2) Menganalisis kasus notification oleh European-RASFF terhadap produk
ekspor udang Indonesia atas kebijakan yang ditetapkan Uni Eropa.
3) Mendeskripsikan kebijakan pemerintah dalam penanganan kebijakan yang
ditetapkan Uni Eropa untuk meningkatkan kinerja ekspor udang Indonesia.
8
1.4. Manfaat Penelitian
Penelitian ini diharapkan dapat memberi manfaat berupa:
1) Masukan bagi pemerintah dan pelaku ekspor sebagai rekomendasi suatu
kebijakan yang dapat meningkatkan produksi dan ekspor udang Indonesia
guna mewujudkan Indonesia sebagai negara eksportir udang utama di dunia.
2) Bagi kaum akademisi, hasil penelitian ini diharapkan dapat menjadi bahan
pertimbangan, masukan, dan sumber informasi untuk penelitian yang akan
dilakukan selanjutnya serta meningkatkan motivasi untuk mengembangkan
ilmu pengetahuan guna mendukung peningkatan perdagangan udang
Indonesia.
3) Bagi penulis, kegiatan penelitian ini menjadi proses pembelajaran yang baik
untuk meningkatkan dan mengembangkan pengetahuan dan wawasan dalam
hal perdagangan internasional komoditas perikanan Indonesia khususnya
udang.
4) Bagi masyarakat umum, hasil penelitian ini diharapkan bisa menjadi sumber
informasi untuk mengetahui kondisi ekspor udang Indonesia.

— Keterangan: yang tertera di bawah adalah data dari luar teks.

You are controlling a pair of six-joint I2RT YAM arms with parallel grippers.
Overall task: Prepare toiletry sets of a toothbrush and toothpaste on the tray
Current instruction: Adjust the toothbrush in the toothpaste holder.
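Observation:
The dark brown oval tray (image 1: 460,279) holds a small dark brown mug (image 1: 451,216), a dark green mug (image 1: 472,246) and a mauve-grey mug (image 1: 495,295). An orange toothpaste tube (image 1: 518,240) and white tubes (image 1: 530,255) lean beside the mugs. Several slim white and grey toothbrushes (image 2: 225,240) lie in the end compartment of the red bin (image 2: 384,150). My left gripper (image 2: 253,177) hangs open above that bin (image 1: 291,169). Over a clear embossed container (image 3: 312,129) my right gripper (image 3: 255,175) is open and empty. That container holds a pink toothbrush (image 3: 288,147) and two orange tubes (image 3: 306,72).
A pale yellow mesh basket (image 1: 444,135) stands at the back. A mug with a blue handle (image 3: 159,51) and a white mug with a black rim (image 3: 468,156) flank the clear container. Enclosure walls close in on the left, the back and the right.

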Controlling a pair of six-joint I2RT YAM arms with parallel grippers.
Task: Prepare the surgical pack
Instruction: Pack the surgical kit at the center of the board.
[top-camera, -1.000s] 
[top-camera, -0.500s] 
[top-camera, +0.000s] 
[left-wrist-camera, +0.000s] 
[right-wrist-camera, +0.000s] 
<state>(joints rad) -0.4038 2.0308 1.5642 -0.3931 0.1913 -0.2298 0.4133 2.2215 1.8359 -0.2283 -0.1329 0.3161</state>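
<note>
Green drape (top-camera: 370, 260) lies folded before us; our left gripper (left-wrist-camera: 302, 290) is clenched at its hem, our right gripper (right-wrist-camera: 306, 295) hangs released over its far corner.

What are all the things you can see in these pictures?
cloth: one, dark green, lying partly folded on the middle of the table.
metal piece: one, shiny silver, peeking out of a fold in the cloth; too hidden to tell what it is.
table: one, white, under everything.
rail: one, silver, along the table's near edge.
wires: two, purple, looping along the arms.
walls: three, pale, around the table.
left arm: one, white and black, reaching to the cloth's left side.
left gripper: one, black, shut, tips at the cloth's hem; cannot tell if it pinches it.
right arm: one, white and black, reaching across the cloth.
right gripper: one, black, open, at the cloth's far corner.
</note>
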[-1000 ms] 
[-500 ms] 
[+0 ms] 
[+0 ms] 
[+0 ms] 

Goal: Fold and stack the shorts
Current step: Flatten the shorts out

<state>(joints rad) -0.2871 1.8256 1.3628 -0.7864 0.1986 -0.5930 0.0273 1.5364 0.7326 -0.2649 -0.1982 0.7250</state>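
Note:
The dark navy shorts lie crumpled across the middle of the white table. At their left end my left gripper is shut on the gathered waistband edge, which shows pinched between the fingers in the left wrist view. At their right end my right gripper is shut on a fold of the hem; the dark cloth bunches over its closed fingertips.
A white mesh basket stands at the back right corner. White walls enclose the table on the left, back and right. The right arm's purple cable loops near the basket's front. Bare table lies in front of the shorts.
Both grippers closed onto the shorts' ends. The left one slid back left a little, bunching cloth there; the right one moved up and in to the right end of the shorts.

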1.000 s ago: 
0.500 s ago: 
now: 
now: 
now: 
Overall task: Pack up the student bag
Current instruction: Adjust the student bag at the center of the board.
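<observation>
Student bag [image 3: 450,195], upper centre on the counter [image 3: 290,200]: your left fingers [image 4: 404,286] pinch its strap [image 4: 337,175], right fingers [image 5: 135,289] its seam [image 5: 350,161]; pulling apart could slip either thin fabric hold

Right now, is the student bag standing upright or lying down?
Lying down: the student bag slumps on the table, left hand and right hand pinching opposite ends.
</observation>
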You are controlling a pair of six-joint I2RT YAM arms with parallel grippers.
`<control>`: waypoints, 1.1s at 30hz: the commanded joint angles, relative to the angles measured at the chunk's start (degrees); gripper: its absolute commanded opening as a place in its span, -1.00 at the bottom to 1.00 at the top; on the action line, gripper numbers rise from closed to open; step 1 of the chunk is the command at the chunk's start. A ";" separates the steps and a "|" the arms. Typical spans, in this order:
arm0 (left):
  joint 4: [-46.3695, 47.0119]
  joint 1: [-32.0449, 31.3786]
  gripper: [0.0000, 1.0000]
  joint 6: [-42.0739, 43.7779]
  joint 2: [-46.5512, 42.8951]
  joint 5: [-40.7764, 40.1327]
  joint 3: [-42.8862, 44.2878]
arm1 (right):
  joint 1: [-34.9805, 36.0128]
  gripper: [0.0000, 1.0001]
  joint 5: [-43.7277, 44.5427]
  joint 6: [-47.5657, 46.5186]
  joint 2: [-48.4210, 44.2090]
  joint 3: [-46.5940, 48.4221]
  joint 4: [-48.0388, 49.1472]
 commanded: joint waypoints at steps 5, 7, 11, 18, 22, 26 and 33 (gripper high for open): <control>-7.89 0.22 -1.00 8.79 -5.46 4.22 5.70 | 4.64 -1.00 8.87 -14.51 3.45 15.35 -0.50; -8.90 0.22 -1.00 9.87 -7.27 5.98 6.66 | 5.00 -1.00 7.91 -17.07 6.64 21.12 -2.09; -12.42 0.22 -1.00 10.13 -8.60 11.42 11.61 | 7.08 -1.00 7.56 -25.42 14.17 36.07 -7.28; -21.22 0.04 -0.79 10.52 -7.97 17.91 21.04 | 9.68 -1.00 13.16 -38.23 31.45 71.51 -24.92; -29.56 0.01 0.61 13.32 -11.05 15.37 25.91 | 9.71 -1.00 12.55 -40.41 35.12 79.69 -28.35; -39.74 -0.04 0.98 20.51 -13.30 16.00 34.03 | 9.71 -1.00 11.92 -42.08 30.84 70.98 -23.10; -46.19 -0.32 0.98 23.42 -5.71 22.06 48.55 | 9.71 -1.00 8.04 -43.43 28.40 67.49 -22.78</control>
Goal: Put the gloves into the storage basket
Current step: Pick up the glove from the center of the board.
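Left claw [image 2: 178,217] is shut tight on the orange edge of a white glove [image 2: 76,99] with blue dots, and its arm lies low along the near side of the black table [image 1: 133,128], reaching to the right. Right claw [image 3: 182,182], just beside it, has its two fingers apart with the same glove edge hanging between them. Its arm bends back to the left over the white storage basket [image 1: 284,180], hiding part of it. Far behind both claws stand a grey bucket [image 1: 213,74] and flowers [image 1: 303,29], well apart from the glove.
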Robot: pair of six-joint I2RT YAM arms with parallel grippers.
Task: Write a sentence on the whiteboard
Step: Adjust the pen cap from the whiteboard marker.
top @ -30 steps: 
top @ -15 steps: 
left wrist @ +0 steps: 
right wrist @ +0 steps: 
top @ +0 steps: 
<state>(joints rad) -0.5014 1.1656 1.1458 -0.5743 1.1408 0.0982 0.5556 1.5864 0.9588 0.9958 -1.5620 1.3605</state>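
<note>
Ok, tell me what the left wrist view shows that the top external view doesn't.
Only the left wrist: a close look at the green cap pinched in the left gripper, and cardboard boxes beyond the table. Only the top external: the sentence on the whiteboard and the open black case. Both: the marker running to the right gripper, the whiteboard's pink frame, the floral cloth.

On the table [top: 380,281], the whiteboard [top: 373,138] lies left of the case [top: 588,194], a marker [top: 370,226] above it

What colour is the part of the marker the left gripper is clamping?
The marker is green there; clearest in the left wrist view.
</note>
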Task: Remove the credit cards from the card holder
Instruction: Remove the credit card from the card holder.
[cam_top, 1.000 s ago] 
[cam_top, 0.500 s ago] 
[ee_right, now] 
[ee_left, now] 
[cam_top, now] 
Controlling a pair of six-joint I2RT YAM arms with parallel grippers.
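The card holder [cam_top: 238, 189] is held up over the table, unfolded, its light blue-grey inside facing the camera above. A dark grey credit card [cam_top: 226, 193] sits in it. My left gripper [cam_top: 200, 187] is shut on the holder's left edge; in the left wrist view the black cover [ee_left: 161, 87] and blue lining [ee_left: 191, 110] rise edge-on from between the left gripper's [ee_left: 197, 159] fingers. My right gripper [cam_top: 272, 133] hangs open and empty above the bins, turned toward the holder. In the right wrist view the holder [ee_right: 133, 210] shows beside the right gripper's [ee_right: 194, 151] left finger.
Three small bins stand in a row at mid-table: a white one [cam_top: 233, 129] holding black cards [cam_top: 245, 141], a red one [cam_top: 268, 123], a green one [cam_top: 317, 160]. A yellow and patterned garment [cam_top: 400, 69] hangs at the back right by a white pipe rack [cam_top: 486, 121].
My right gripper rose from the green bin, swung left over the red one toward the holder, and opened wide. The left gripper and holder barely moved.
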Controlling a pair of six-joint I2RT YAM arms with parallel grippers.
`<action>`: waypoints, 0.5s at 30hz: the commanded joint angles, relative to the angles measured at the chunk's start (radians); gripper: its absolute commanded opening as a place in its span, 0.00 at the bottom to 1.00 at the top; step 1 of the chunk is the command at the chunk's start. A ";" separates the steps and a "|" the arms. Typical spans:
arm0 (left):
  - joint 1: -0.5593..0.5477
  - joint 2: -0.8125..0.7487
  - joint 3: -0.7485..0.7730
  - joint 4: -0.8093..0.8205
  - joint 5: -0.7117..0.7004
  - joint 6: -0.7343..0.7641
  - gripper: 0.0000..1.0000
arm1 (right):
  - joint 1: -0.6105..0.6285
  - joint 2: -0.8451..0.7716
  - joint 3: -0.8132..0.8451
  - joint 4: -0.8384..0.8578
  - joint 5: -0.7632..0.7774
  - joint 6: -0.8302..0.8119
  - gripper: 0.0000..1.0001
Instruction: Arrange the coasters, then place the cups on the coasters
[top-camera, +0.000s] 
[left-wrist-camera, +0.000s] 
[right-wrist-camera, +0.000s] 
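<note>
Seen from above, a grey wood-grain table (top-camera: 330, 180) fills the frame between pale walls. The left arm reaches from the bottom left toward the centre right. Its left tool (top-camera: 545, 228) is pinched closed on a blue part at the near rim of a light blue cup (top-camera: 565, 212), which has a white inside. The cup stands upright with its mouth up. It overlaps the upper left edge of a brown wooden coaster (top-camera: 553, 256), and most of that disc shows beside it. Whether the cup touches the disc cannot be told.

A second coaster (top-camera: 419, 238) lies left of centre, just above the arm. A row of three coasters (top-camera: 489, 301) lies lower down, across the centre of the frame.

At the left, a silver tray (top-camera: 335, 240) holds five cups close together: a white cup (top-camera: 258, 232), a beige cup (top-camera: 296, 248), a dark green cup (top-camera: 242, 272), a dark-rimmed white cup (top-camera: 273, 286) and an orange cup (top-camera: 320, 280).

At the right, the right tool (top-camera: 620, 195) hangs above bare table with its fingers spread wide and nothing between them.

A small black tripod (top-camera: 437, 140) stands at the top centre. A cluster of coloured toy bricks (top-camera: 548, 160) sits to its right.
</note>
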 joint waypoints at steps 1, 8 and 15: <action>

1.5. Ruang Lingkup Penelitian
Ruang lingkup penelitian ini berfokus pada komoditas udang Indonesia
yang di ekspor ke Uni Eropa. Udang yang diperdagangkan di pasar Uni Eropa
tidak dibedakan berdasarkan udang beku dan udang segar ataupun jenisnya.
Banyak kebijakan yang yang ditetapkan dalam perdagangan udang Indonesia ke
Uni Eropa, namun dalam penelitian ini dilakukan deskripsi dan analisis kebijakan
yang dinyatakan menjadi hambatan bagi Indonesia hingga tahun 2011 terhadap
ekspor komoditas udang. Kasus yang pernah terjadi dalam setiap kebijakan yang
ditetapkan oleh Uni Eropa juga dianalisis. Kebijakan dan Regulasi perdagangan
Indonesia juga dideskripsikan sebagai ekuivalen kebijakan dengan Uni Eropa,
selanjutnya dilihat pengaruh dari kebijakan-kebijakan tersebut
terhadap
perkembangan ekspor udang Indonesia.